[antlr-interest] philosophy about translation

Fri Oct 6 11:23:47 PDT 2006

On Oct 5, 2006, at 1:29 PM, Andy Tripp wrote:
> In COBOL we have statements like:
> ADD A TO B    // B += A;
> ADD A B TO C D   // C+= A + B;  D+= A + B;
> ADD A TO B GIVING C    // C = A + B;
>
> If you bifurcate at the statement level, then you have lots of  
> logic that
> says "Here is the COBOL ADD statement, and now I'll generate the  
> equivalent Java
> statement, and either replace the COBOL AST with the Java one, or just
> somehow just attach the Java AST to the COBOL AST."

Well, logic or alternatives within a rule.

> That's fine, but it just means that (almost) all your logic is  
> there, in that processing.
> The fact that it's stored in an AST at all is of little help to  
> you...you're not doing
> many AST manipulations.
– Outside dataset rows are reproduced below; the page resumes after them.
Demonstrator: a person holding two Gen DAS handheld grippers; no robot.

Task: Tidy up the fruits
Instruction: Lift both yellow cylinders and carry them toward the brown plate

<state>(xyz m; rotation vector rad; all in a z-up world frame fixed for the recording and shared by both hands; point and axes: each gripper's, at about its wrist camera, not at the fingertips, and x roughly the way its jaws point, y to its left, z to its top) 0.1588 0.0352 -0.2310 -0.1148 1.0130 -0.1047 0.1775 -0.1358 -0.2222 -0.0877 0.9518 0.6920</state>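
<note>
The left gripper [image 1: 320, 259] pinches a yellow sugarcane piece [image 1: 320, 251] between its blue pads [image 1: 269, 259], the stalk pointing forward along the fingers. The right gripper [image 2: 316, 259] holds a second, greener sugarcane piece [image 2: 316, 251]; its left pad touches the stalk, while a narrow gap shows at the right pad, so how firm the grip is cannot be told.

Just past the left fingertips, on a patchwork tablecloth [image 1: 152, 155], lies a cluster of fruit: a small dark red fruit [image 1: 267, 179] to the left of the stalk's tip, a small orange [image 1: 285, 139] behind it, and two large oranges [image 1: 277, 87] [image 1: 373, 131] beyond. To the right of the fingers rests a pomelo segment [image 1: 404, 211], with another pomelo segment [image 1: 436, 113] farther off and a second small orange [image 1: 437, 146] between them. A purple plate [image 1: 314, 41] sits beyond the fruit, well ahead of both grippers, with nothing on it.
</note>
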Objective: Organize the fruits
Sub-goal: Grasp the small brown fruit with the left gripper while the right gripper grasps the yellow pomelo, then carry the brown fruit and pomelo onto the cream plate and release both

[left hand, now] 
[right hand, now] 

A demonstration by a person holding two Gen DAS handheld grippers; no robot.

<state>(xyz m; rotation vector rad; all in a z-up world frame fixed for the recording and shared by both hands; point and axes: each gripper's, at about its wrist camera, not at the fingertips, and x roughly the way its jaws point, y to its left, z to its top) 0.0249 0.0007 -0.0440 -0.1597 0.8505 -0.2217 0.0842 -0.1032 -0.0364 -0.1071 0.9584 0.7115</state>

So the AST just becomes a convenient data  
> structure
> for storing the state between phases,

Correct.

> as opposed to a convenient data structure
> for actually performing language translation on.

  well you have to store the data in some way and recording the  
grammatical structure by encoding it in the structure the tree seems  
useful regardless of what you're doing.  Better than a linked list of  
the input tokens right?   I guess you are saying you don't really  
care about the data structure because you are doing a declarative  
rule-based translation.

   I agree that the declarative approach works best in many  
situations.  On the other hand, I am not sure that what you say in  
your article is that bad: "part of your work is being done with  
treewalking, and part is done at the end."

  one of my big problems though with the declarative approach is that  
you can easily generate an infinite loop.  I believe this is nicely  
formalized in many of the papers done by the declarative approach  
people and is the raison d'etre for Stratego that tries to let you  
specify what the order of evaluation is for applying rules.  You can  
clearly get a situation where you loop forever.  Of course, I suppose  
that you can simply look for where the loop is by tracing the rule  
applications, but anyone who is programmed in prolog says that it's  
very difficult to debug when your list of rules doesn't work.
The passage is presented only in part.